This month, the Master in Food Studies warmly welcomed four employees of the Ministry of Food in Bangladesh to join the M.A. students for their January course, Nutrition Policies and Programs. Deputy Secretary Swapan Kumar Modak, Associate Research Director Alima Nusrat Jahan, and Research Officers Mohammad Ismail Mia and Mehedi Hasan Sohag came to Rome for two weeks to participate in the intensive course so as to learn more about nutrition science and dietary interventions via public health policy.

Asked to explain the general activities of the Ministry of Food, the officials described the multiple divisions of the bureau with examples of how they operate, such as how the Food Policy sub-unit has to involve 17 ministries to cover all relevant authorities.  They are a research team within the Food Planning and Monitoring Unit, which deals with food procurement and distribution. The Unit is responsible for market interventions when there is a deficit or surplus in the food supply as well as for running food distribution programs at minimum cost for vulnerable groups and during emergencies. Currently, the Ministry is developing a new national food and nutrition security policy to replace the previous one that had solely focused on raising yields. Having achieved food security and self-sufficiency in rice and vegetables, the Ministry of Food is shifting its focus towards food safety and nutrition.

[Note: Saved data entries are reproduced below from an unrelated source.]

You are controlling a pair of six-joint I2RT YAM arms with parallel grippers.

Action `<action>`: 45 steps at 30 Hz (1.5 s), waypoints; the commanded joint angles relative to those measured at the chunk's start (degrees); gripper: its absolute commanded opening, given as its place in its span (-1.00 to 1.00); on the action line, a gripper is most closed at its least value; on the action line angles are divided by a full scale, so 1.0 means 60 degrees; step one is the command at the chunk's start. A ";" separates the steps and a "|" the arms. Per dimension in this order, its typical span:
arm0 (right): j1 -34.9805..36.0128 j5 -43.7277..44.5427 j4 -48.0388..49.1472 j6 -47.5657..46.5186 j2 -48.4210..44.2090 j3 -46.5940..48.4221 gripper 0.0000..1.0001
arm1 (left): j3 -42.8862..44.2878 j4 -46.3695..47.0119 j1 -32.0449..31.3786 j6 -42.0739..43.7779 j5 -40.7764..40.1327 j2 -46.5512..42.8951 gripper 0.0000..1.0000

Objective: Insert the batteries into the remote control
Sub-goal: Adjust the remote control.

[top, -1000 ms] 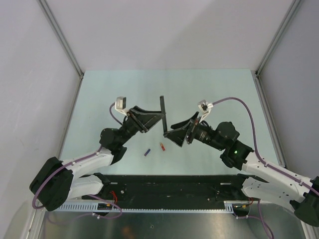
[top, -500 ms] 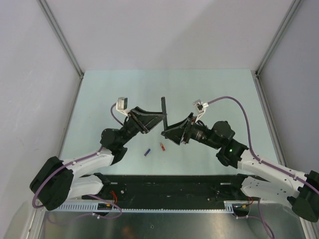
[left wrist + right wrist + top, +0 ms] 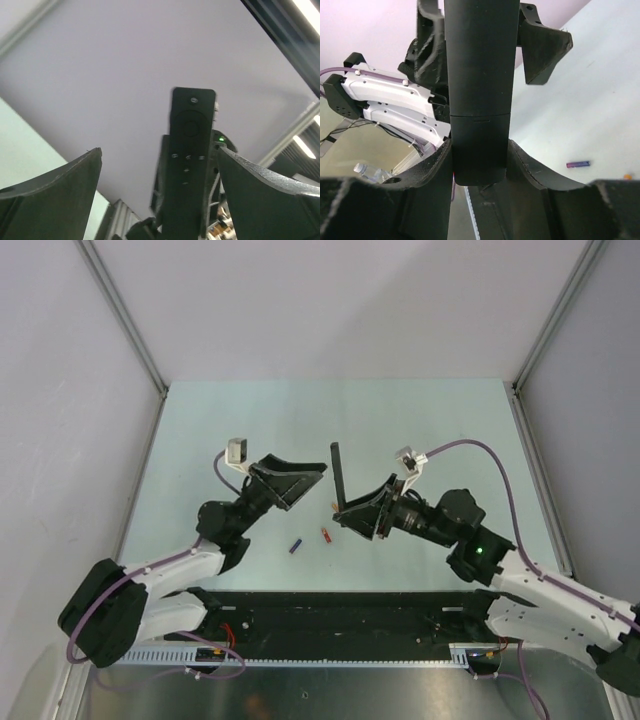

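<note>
Overhead and wrist views of a two-arm cell. At the near edge a black base strip (image 3: 340,612) carries both arms; beyond it lies a pale green tabletop (image 3: 250,420), closed on three sides by plain grey walls (image 3: 330,310) set in aluminium posts (image 3: 122,318). Two loose cells lie on the tabletop just ahead of the bases, near each other but apart: a blue-purple battery (image 3: 295,546) to the left and an orange-red battery (image 3: 325,534) to the right, both lying flat. Above and beyond them the right gripper (image 3: 348,512) is clamped on the near end of the remote control (image 3: 337,475); in the right wrist view its two fingers (image 3: 432,172) press against the remote's opposite long edges, with no gap on either side. The left gripper (image 3: 305,483) stands with its jaws spread wide and grips nothing; in the left wrist view the fingers (image 3: 55,185) flank the remote with clear space on both sides, and in the overhead view the fingertips are just beside the bar without touching it. The remote is held clear of the tabletop, between the two grippers. Its long axis runs from the right gripper's clamp away toward the far wall, free end farthest out. The button face is turned to the left wrist camera, and the plain back, crossed by one seam, to the right wrist camera.
</note>
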 commanded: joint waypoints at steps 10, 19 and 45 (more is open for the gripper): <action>0.0652 0.6254 -0.7870 -0.2115 -0.0469 0.2584 -0.31 | 0.2311 -1.0556 0.0600 0.3950 -0.2003 -0.2625 1.00; 0.1443 0.7897 -0.8432 -0.2100 0.0162 0.2730 -0.30 | 0.1263 -1.0170 0.0159 0.3091 -0.2189 -0.3226 0.99; 0.2469 0.7678 -0.7802 -0.1573 0.1685 0.3111 -0.24 | 0.2915 -0.9740 -0.2360 0.3574 -0.3194 -0.0399 0.82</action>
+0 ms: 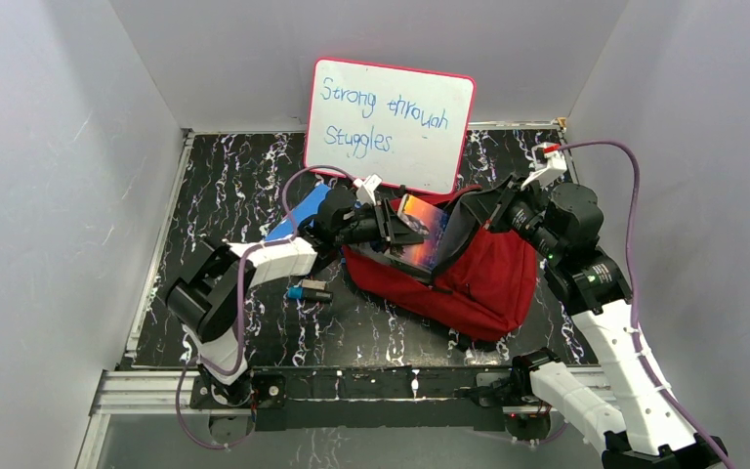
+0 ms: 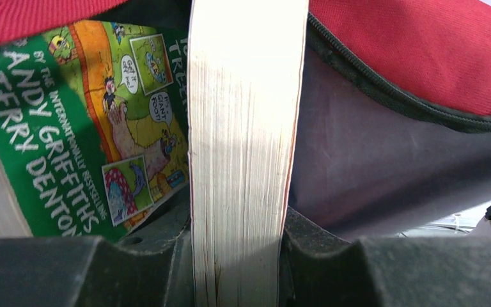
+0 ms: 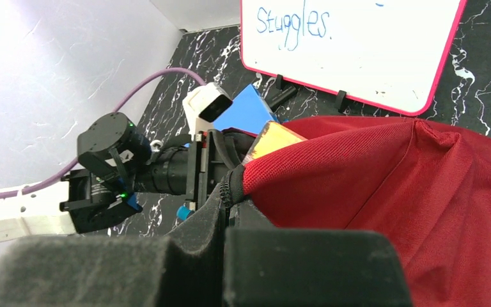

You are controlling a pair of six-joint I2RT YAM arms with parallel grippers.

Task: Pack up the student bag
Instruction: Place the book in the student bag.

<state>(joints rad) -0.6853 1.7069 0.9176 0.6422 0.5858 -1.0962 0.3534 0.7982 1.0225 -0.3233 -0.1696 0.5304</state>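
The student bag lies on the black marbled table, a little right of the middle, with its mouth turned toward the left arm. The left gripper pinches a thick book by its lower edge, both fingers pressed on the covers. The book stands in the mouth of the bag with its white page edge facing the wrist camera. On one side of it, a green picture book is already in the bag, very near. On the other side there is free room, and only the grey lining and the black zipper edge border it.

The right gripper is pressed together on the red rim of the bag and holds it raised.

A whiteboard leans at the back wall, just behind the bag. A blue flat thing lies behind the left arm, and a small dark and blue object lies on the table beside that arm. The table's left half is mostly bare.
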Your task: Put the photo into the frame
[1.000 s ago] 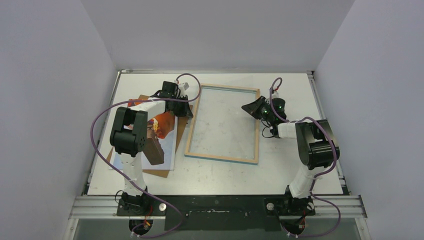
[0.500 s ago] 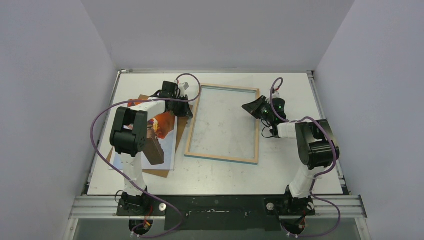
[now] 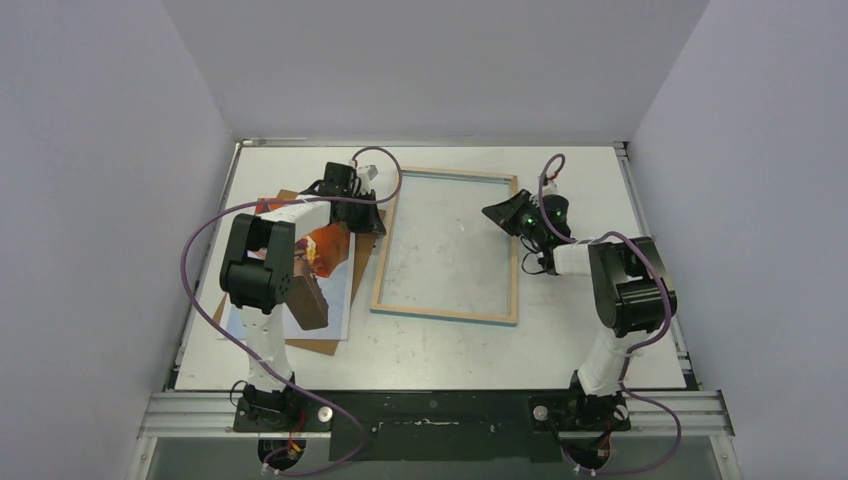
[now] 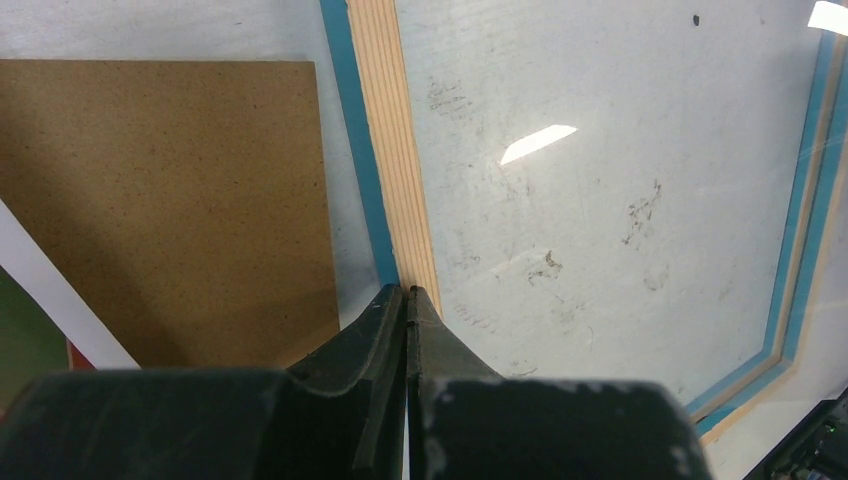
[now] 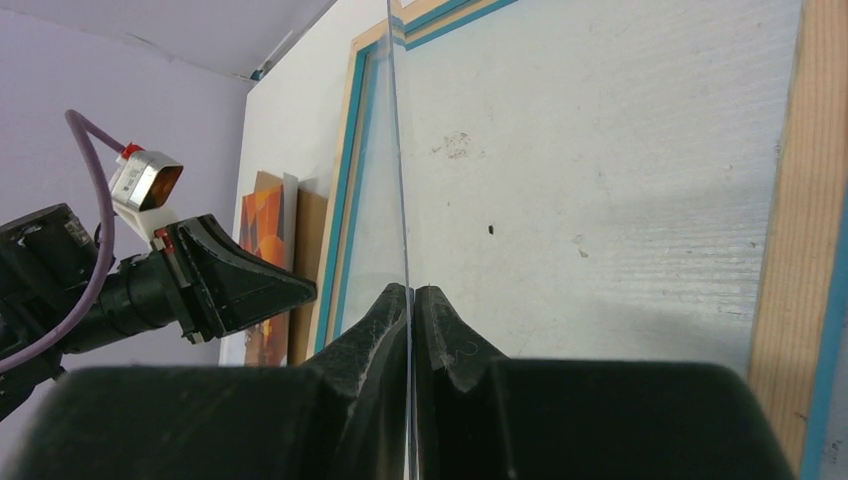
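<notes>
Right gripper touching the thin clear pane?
Touching. Right wrist view: the right gripper is shut on the thin clear pane, whose raised edge runs straight down between the closed jaws.

Soft, even light falls from overhead on the white table [image 3: 430,350]; shadows under the left arm [image 3: 258,265] are faint; a bright glare streak sits on the pane [image 4: 538,143]; the left gripper [image 4: 408,292] looks dark and underlit up close; the top view is sharp.
</notes>
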### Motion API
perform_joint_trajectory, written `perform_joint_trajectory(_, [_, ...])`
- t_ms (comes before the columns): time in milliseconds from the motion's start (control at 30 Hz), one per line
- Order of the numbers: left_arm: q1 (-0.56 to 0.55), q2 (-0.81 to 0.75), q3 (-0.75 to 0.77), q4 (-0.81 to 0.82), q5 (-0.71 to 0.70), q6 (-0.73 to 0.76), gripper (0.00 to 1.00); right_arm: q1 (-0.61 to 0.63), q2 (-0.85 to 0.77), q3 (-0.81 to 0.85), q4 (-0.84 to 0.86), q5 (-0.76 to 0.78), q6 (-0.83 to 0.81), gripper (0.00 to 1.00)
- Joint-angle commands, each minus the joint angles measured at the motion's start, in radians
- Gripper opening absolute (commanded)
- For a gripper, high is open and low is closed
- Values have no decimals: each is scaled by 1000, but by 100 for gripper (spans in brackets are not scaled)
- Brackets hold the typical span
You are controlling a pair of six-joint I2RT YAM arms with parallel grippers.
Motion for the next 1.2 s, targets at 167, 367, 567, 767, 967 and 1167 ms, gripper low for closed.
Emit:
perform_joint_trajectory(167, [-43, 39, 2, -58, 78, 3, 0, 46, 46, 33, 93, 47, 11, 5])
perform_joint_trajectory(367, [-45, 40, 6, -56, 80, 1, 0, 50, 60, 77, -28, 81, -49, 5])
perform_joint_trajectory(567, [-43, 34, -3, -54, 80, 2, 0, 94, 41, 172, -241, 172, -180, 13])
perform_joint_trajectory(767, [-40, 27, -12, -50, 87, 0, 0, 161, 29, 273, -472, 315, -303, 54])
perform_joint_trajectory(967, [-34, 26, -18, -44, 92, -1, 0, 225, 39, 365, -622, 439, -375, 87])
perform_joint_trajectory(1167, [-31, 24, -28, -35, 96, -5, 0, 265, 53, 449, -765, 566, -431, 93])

The Ministry of Food’s refocusing mirrors that of the Government of Bangladesh: having met most of the UN Millennium Development Goals, it has now turned to the UN Sustainable Development Goals. The officials happily declared that nationwide poverty, stunting, and wasting rates have been reduced while life expectancy, literacy rates, and average incomes continue to rise. Though they highlighted the new project “Meeting Undernutrition Challenges,” the researchers also mentioned a problem of overweight in the country. Bangladesh might be increasingly encountering problems of overnutrition as it gains affluence, but a new nutrition policy could help to combat it. The researchers said that they find the course very fruitful, interesting, and relevant and are already recognizing how they can implement their new knowledge to design nutrition interventions when they return to Bangladesh.

Having the Bangladeshi students in class has also benefitted the M.A. students in hearing a different perspective on the topics discussed in the course. Following a mention of sweet potato as a highly nutritious carbohydrate, for instance, one of the officers expressed his awe at the fact that it is considered “a poor man’s food” in his country. His colleagues also reflected and commented how indicative it was of the general lack of nutrition awareness throughout Bangladesh. The Master in Food Studies and the Center for Food Studies are happy to have hosted the Ministry of Food researchers and facilitated this cultural and scientifically-educational exchange.